_Requirement_: The word "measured" may appear in some lines of the data; copy every such line.

_Provided material_:
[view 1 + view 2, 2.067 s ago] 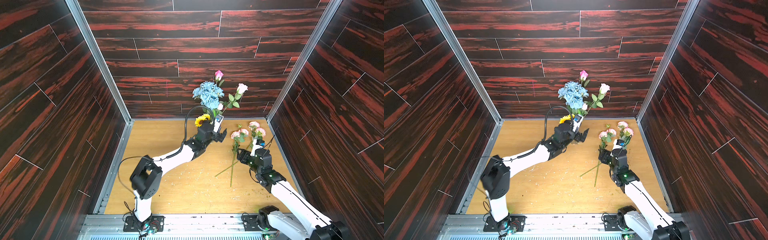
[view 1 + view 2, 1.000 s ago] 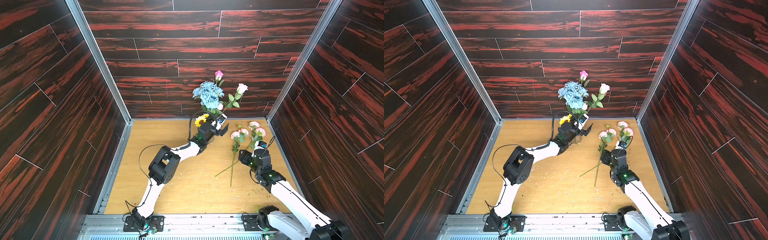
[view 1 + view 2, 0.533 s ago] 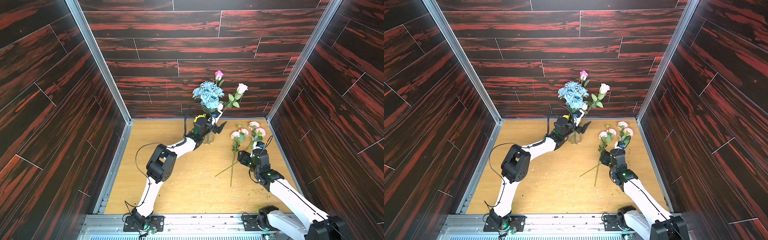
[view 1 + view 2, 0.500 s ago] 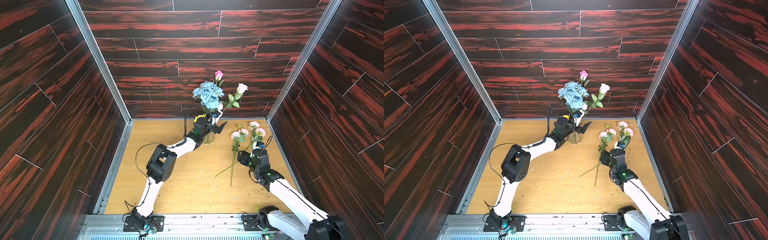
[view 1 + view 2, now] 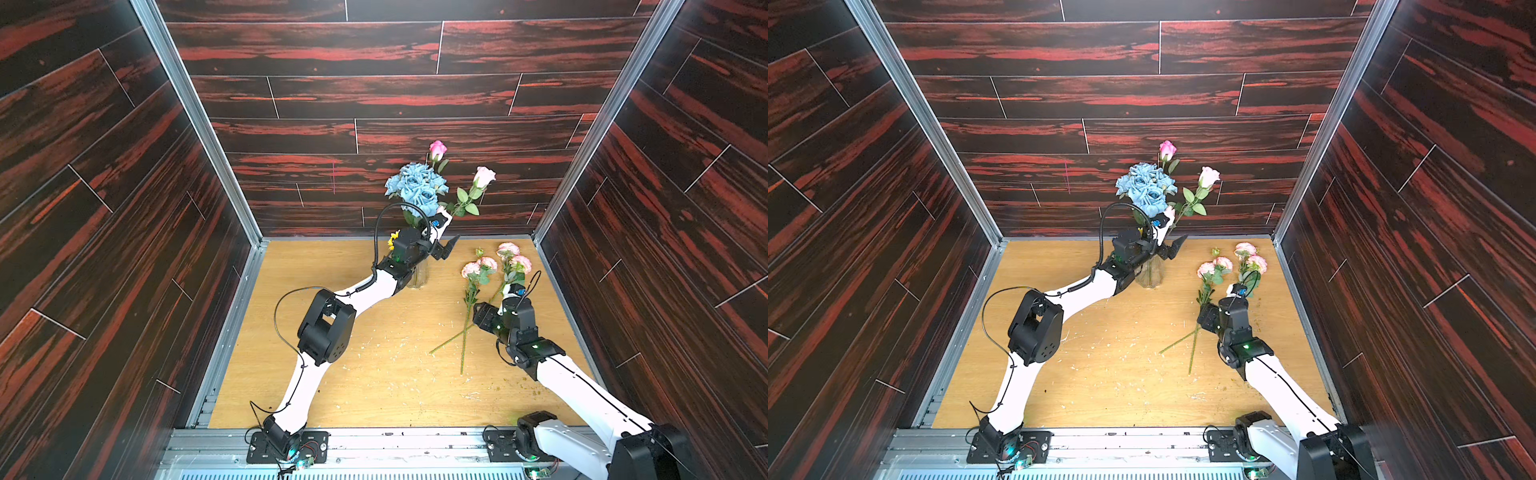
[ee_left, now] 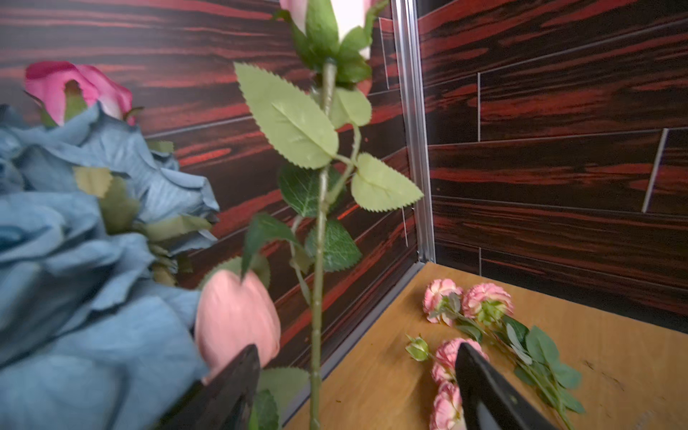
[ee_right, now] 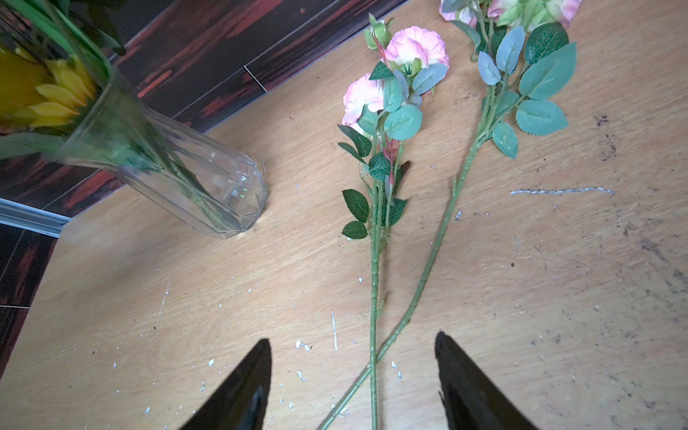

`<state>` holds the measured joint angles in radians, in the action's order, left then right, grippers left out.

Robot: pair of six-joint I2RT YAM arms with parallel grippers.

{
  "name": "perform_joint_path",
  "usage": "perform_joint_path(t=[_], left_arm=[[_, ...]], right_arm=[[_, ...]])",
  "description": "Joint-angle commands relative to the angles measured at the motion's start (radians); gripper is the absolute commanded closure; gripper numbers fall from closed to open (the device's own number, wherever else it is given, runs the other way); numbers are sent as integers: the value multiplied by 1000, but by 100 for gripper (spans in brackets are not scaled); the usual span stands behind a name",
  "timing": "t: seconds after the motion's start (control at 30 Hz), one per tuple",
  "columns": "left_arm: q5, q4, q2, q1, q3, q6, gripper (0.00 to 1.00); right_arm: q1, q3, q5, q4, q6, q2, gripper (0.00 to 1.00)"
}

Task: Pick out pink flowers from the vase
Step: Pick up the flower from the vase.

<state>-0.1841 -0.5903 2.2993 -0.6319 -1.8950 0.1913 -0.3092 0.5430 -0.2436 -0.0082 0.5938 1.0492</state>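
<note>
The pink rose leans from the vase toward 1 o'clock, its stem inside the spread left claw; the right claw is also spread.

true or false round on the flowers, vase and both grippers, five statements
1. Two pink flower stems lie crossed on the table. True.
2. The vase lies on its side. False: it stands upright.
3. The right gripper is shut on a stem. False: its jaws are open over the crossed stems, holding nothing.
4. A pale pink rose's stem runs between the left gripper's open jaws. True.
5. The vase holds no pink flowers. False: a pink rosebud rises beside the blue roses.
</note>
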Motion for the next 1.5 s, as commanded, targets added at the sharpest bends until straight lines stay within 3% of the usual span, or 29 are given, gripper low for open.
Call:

_Answer below_:
`<state>` holds the measured joint angles in radians, in the action's order, left then right, grippers left out.
  "description": "Joint-angle commands relative to the angles measured at the motion's start (radians); gripper is the absolute commanded closure; gripper numbers fall from closed to open (the device's own number, wherever else it is given, runs the other way); numbers are sent as integers: the value multiplied by 1000, but by 100 for gripper (spans in brackets are not scaled); the usual span stands behind a name",

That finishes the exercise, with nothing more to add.